Em sua primeira reunião bimestral do ano, a Anea projetou os embarques deste ano em 3,225 milhões de toneladas, 6,5% mais que em 2025. Desse total, 1,575 milhão de toneladas deverão ser embarcadas neste primeiro semestre, com aumento de 5,4% ante igual intervalo do ano passado, e 1,65 milhão entre julho e dezembro, com alta de 7,7%.
“O Brasil dispõe de capacidade portuária suficiente para sustentar esses volumes, especialmente a partir de julho, período em que, por ser safra do Hemisfério Sul, o país se torna mais competitivo. E o país reúne condições logísticas para ampliar os embarques no segundo semestre, apesar de gargalos pontuais, como desafios operacionais no porto de Santos”, realçou a Anea, em nota.
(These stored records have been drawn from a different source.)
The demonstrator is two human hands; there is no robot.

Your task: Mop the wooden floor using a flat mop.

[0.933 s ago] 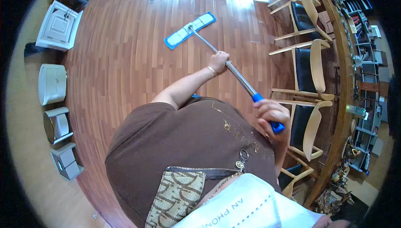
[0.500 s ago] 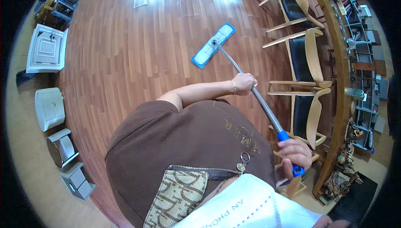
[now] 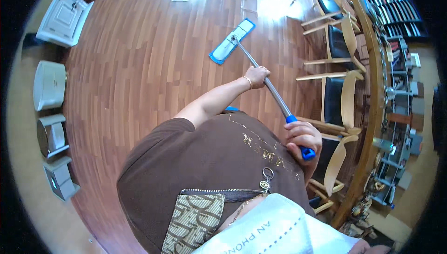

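Observation:
A flat mop [image 3: 232,41] with a pale blue head and darker blue fringe lies on the wooden floor ahead of me, set diagonally. Its silver pole [image 3: 276,95] slants back toward my right side. My left hand [image 3: 257,76], a bracelet at its wrist, is wrapped around the pole partway down. Farther up, at the blue grip near the pole's end, my right hand [image 3: 304,139] is closed, with the blue end cap showing below the fingers. Both forearms are held in front of my brown top.
Wooden chairs with black seats [image 3: 334,103] line the right side along a long wooden table edge [image 3: 375,128]. Along the left stand a white cabinet [image 3: 63,15], a cream rounded cabinet [image 3: 50,85] and a small grey drawer unit [image 3: 62,179]. Bright reflections shine on the far floor.
Both hands have shifted forward and left with the pole, the right hand more so. The mop head appears slightly farther up and left. The surroundings have turned in view, with the chairs lower.

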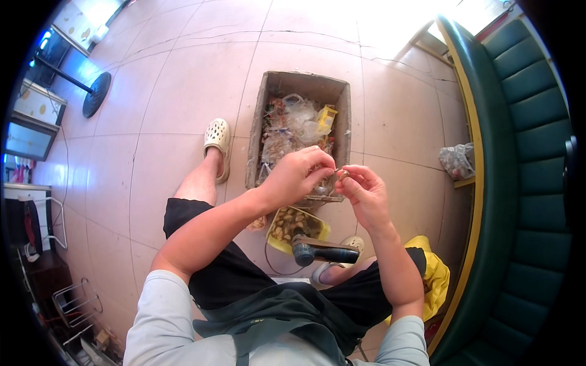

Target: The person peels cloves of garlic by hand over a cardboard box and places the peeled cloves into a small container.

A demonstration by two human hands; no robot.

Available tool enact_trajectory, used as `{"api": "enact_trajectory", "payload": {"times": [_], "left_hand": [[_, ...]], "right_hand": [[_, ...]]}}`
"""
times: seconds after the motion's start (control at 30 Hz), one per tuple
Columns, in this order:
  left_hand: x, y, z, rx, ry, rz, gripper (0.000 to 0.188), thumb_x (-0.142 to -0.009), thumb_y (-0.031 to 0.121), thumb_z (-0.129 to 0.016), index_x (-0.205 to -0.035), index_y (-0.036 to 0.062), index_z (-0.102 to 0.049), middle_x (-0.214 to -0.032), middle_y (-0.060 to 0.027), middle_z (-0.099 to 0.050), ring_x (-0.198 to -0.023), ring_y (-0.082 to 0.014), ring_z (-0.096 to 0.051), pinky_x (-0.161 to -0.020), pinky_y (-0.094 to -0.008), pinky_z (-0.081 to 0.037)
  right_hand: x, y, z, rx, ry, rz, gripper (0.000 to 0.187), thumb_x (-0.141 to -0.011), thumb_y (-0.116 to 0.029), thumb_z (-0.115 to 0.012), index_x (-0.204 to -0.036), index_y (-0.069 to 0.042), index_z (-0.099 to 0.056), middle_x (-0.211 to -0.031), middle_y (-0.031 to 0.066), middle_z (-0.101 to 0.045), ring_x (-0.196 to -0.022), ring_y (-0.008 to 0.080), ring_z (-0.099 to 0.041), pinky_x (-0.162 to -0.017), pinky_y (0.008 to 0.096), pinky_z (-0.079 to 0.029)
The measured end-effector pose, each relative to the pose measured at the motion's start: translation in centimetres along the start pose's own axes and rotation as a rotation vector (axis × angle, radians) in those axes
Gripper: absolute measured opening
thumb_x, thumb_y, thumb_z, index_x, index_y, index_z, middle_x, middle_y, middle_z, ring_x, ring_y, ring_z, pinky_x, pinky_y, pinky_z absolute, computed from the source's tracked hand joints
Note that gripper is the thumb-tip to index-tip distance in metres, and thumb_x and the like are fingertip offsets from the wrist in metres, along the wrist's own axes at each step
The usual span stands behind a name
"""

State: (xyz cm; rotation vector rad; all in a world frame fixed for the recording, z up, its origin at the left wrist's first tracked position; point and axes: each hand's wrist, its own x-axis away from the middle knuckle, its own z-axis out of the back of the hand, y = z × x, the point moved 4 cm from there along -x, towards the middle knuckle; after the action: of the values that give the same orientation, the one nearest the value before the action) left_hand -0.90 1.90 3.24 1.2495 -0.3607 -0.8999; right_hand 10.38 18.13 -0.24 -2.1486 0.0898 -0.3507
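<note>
The right hand is clamping a small roundish item between thumb and fingers, above the near end of the waste box; the left hand is pinching, apparently at its edge. Handling of this item is seemingly proceeding, unfinished. Many brown pieces are lying in the yellow tub; whether those are done or waiting cannot be determined.

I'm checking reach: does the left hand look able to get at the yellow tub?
Probably yes: the left hand is near the open yellow tub, whose left side looks unobstructed, though a dark device overlaps its near right part.
</note>
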Motion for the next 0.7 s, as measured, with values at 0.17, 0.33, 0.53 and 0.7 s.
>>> {"api": "enact_trajectory", "payload": {"times": [0.17,0.33,0.53,0.7], "left_hand": [[0.3,0.8,0.2,-0.034,-0.005,-0.015,0.009,-0.095,0.008,-0.072,-0.1,0.0019,-0.069,-0.091,-0.0086,-0.066,-0.077,-0.0176,-0.064,-0.068,-0.0319,-0.052],[0.0,0.5,0.5,-0.048,-0.017,0.128,0.013,-0.095,0.011,-0.073,-0.097,-0.0002,-0.068,-0.09,-0.0105,-0.067,-0.074,-0.0195,-0.063,-0.066,-0.0333,-0.052],[0.2,-0.6,0.0,-0.002,0.007,0.075,0.017,-0.094,0.008,-0.074,-0.105,-0.0001,-0.064,-0.091,-0.0087,-0.067,-0.073,-0.0146,-0.063,-0.064,-0.03,-0.051],[0.2,0.6,0.1,0.099,-0.092,0.154,0.021,-0.091,0.006,-0.077,-0.107,0.0011,-0.063,-0.093,-0.0049,-0.066,-0.077,-0.01,-0.062,-0.063,-0.0265,-0.05]], "right_hand": [[-0.1,0.7,-0.2,0.068,-0.042,0.014,0.027,-0.1,-0.002,-0.068,-0.126,0.004,-0.065,-0.113,0.0131,-0.073,-0.095,0.0193,-0.073,-0.087,0.0306,-0.061],[0.0,0.6,-0.1,0.009,-0.017,-0.085,0.028,-0.102,-0.006,-0.065,-0.129,0.003,-0.064,-0.114,0.0133,-0.073,-0.093,0.0182,-0.073,-0.085,0.0298,-0.061],[-0.4,0.8,-0.2,-0.073,-0.041,-0.109,0.022,-0.103,-0.006,-0.065,-0.124,0.0,-0.062,-0.116,0.0132,-0.072,-0.095,0.0179,-0.072,-0.084,0.0295,-0.061],[-0.3,0.4,0.0,-0.054,-0.021,-0.056,0.019,-0.101,-0.004,-0.067,-0.119,-0.001,-0.061,-0.117,0.0121,-0.07,-0.103,0.0182,-0.07,-0.09,0.0305,-0.06]]}}
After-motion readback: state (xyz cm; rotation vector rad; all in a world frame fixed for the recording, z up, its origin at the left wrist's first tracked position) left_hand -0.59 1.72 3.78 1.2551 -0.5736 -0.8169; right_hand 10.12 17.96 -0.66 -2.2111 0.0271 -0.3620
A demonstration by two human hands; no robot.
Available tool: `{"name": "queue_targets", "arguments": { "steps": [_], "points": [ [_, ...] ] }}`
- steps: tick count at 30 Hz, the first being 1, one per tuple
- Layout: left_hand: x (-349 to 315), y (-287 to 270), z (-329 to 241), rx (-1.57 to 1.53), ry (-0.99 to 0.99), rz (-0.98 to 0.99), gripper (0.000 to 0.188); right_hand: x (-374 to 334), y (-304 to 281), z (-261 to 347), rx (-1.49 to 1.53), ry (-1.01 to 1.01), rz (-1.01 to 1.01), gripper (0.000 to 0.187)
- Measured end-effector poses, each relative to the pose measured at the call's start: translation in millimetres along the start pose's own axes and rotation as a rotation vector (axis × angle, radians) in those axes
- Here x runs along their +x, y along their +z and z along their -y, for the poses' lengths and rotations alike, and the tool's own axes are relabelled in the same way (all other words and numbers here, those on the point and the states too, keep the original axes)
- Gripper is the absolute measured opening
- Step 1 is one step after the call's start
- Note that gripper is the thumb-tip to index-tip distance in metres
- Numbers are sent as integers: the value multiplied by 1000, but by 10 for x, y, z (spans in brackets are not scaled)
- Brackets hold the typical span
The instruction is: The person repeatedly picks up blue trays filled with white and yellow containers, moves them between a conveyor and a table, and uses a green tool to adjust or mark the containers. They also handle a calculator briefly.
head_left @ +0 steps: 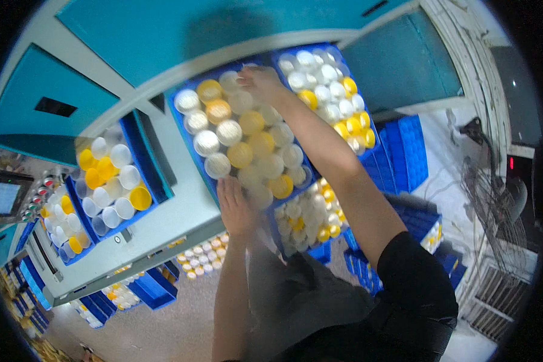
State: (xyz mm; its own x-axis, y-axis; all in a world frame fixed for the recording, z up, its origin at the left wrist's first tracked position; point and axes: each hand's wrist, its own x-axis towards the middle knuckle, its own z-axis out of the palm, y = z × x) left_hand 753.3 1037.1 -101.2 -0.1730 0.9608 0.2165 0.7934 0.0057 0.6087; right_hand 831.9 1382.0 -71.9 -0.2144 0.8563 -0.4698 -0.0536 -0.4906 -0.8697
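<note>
A blue crate (179,128) holds rows of round white and yellow cup-like pieces, some translucent. At its near left corner my left hand (233,205) lies with fingers stretched out, beside a white piece (216,165). My right arm reaches across the crate's right side. Over the far end, my right hand (261,83) has its fingers bent together near a whitish piece (228,82); what is between them, if anything, is hidden. The middle pieces are blurred.
Another filled blue crate (368,128) sits to the right. On the left, more filled crates (146,175) rest on the pale machine bench (190,208). Stacked blue crates (411,151) and a fan (501,193) stand at the right. Crates also stand on the floor below.
</note>
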Motion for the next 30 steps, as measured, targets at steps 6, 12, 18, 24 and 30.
{"name": "queue_targets", "arguments": {
  "steps": [6,12,18,24,30],
  "points": [
    [-181,150,38,262,-17,-120,26,-2055,-449,-536,-1191,-383,372,23],
    [-148,126,-6,314,156,-95,32,-3181,-662,-976,-1643,-447,186,37],
    [-251,130,-306,439,-80,20,34,-3224,-851,-1308,-1588,-603,5,36],
    [-189,-189,-564,465,-315,173,25,-3122,-855,-1447,-1626,-636,-153,22],
    [-626,-920,-1138,308,68,82,21,-2832,-1008,-1394,-1566,-585,131,21]
  ]
}}
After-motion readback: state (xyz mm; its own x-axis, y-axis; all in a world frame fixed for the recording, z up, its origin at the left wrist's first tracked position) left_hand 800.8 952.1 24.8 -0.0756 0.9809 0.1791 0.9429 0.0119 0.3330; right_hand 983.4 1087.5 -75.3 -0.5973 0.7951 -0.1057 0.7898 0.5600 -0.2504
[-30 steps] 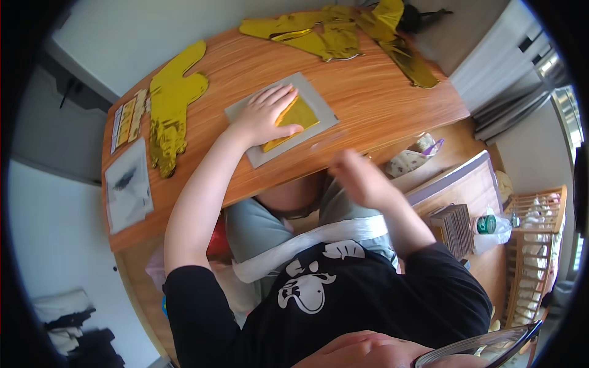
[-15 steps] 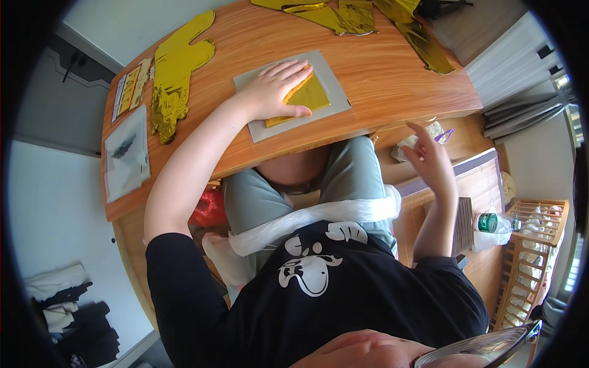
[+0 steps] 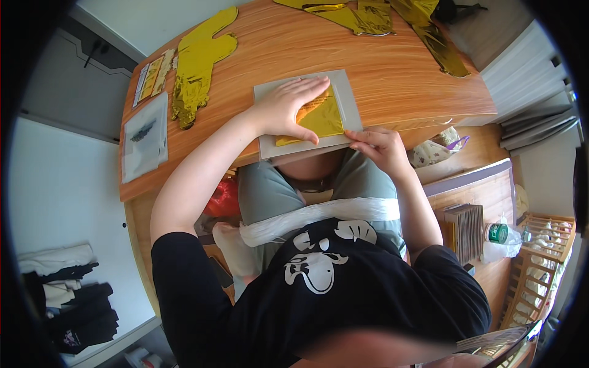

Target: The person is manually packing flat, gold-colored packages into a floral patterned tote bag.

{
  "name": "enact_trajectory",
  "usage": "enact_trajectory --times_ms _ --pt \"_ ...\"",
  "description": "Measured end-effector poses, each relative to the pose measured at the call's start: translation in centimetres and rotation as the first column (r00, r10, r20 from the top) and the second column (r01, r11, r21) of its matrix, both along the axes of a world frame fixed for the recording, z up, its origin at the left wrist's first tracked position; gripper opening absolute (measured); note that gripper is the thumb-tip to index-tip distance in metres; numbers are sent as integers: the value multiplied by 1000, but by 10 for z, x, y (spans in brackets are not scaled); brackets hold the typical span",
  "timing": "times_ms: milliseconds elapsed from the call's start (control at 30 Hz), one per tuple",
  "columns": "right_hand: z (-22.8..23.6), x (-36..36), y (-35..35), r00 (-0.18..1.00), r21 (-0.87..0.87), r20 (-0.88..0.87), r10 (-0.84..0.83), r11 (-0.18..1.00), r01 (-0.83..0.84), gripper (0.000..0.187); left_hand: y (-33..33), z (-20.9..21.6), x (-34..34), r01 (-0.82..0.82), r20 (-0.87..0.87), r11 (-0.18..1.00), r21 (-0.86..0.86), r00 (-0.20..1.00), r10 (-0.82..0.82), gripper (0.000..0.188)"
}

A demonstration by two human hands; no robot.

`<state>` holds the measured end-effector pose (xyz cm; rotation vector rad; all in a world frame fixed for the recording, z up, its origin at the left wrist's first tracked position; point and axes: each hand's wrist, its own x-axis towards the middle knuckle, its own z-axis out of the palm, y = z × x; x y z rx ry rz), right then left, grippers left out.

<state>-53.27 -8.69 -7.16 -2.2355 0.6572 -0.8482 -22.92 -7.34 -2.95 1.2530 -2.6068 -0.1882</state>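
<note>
A grey board (image 3: 265, 93) lies at the table's near edge and slightly overhangs it. On it rests a flat, folded piece of shiny gold foil (image 3: 331, 116). My left hand (image 3: 283, 109) lies flat over the foil's left part, fingers stretched out and thumb apart, hiding some of it. My right hand (image 3: 381, 146) is closed on the board's near right corner, with fingertips on top beside the foil. Its thumb is at the board's edge.
Gold foil balloons lie unfolded at the table's left (image 3: 199, 64) and far side (image 3: 359, 17). A clear bag (image 3: 146, 140) and several cards (image 3: 150, 78) sit at the left edge. To my right are a stack of thin packs (image 3: 464, 232), a bottle (image 3: 500, 233) and a wooden rack (image 3: 521, 279).
My right hand has come in from the right and taken hold of the board's corner. The board with the foil has shifted toward me, past the table edge. My left hand stays on the foil.
</note>
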Motion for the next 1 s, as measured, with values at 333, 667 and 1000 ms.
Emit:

Com estoques de passagem fartos – calculados em 2,899 milhões de toneladas em 31 de dezembro de 2025 (21% acima de um ano antes) e previstos em 2,817 milhões de toneladas no fim de 2026 – e demanda doméstica anual estável em cerca de 750 mil toneladas, o excedente exportável não será um problema, mas os preços mais baixos preocupam o segmento.
Esse cenário adverso de cotações e margens de produção, aliás, colabora para a estimativa da entidade de redução de 9,1% da colheita nesta temporada 2025/26, para 3,873 milhões de toneladas. Além disso, o excesso de chuvas neste momento em Mato Grosso, que lidera a produção nacional, também poderá afetar o volume final estimado.